In this era of unprecedented connectivity, the private sector excels at using digital data to better understand its customers. There is opportunity for our and other organizations involved in international development to use the analysis of digital data to better understand the real-time needs of populations who benefit from their programs.
The United States Agency for International Development (USAID), through its Development Credit Authority (DCA), just completed a pilot feasibility study with the United Nations Global Pulse (UNGP) to examine the potential of capturing and analyzing digital data to inform the development of new programs on financial inclusion.
UNGP is known for exploring how the explosion of new digital data can be leveraged as a resource for sustainable development while advocating privacy protecting frameworks to enable the responsible use of big data for development. At USAID’s DCA, we wanted to see if we could collect data that would tell us real-time constraints for entrepreneurs trying to access finance.
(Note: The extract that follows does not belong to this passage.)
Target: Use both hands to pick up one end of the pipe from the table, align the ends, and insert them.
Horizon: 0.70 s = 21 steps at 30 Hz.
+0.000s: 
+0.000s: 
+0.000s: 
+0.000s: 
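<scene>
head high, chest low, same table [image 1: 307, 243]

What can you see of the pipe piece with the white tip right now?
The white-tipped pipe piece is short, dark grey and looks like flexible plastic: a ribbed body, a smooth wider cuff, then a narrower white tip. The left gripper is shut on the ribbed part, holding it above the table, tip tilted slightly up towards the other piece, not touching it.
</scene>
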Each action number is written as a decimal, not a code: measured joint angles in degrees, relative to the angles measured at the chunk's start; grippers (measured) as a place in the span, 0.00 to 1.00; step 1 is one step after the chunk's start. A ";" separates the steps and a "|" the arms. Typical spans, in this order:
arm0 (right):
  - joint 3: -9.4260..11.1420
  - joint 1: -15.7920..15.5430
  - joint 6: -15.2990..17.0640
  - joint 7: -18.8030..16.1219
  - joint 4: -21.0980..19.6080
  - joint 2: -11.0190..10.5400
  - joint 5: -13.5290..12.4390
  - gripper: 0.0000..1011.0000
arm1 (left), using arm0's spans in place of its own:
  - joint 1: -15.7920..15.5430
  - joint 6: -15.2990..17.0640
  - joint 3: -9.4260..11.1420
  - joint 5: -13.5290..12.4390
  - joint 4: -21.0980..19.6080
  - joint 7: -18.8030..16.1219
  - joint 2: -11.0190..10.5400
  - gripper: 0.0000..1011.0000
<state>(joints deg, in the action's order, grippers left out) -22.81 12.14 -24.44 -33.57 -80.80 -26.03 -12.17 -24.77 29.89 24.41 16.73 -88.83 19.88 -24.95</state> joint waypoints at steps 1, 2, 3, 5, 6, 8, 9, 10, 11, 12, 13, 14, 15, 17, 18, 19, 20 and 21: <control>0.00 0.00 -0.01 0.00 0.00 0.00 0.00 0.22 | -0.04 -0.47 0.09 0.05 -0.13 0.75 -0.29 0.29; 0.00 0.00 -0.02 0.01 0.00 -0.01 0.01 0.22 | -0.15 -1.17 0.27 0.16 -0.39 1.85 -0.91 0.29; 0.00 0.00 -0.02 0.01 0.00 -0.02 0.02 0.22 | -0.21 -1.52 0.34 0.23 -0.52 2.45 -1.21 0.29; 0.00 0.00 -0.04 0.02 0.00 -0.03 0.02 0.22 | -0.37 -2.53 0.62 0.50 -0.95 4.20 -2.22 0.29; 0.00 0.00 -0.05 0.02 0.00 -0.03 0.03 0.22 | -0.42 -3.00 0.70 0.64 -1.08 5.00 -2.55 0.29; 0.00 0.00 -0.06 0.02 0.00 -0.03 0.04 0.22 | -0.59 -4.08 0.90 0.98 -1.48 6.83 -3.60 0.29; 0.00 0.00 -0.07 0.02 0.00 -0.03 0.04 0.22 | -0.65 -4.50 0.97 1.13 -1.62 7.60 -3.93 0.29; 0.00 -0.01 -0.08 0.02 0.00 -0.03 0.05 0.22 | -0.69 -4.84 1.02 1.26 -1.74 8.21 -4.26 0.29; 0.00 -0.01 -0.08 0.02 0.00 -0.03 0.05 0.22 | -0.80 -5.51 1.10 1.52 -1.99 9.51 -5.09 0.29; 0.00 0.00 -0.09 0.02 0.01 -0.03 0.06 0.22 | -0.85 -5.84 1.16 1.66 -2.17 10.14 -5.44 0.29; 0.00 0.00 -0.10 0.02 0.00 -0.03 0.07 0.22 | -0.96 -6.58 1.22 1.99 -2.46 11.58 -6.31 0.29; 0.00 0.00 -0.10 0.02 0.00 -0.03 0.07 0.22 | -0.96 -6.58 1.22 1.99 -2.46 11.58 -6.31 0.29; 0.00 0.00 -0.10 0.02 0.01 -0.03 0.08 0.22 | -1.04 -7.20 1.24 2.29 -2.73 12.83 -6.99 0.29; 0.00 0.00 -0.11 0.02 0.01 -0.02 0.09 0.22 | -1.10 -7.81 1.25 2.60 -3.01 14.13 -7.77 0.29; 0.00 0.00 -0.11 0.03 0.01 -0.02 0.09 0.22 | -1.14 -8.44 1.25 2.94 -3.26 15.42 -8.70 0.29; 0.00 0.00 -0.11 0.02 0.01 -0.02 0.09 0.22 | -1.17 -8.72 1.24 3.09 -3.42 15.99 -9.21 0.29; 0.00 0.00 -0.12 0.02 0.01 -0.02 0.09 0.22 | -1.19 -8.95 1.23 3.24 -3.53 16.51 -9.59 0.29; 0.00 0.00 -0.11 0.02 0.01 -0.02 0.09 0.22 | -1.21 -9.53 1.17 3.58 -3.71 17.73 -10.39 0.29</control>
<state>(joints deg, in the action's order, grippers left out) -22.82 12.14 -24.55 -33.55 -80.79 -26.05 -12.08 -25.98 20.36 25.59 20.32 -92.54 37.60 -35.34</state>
Understanding Digital Footprints
First we needed to have a better understanding of the digital footprint of rural entrepreneurs in Kenya, the country we selected for our pilot. If we knew where people were contributing online, in the digital space, we could monitor those areas to collect accurate data to feed into our future development work. To gain a better understanding of the digital footprint of our loan beneficiaries, we interviewed a small sample group about their usage of various digital tools, and asked them about the terms they use when talking about accessing loans.
We then used these terms and keywords to build filters to monitor social media chatter about financial inclusion, and deployed our monitors through Twitter and Google search trends.
We were able to utilize the ForSight platform, thanks to a research partnership between UNGP and social media analytics Crimson Hexagon, to conduct sentiment analysis of online conversation. Sentiment analysis relies on language clues to measure the overall “feeling” of tweets. This made it possible to see how people reacted to new financial products, relevant news stories, and even financial institutions. By retroactively analyzing online discourse, we could even analyze how sentiment around access to finance changed over time, and during high profile events such as the 2012 elections in Kenya.
We were able to divide digital discourse into general or negative buckets, and see how those feelings changed over the time period of our analysis. Paired with our keyword filters, this provided a new digital picture of financial inclusion in Kenya.
As it turned out, limited digital chatter about loans prevented us from identifying variance in needs for loans across sectors or geographic regions. However, opportunities to do this type of analysis expand almost daily, as more people have access to social media.
For USAID’s Development Credit Authority, we recognize that other data collection methods may prove more informative and relevant to our work on financial inclusion – such “scraping” bank websites to better understand financial services being offered at any given time, or utilizing mobile surveys.
But the potential for using digital data in the development space- from monitoring disease outbreaks to listening to the chatter in a country just before an election- can be game changing. This project and the resulting report were a first step to define obstacles and opportunities, and shed more light on the processes behind analyzing digital data. The more the development community understands the ways this data can be utilized, the more we can experiment in this space. After all, to meet our objectives of ending global poverty, we can no longer risk ignoring the largest data-sets out there- those created directly by the people we are trying to reach.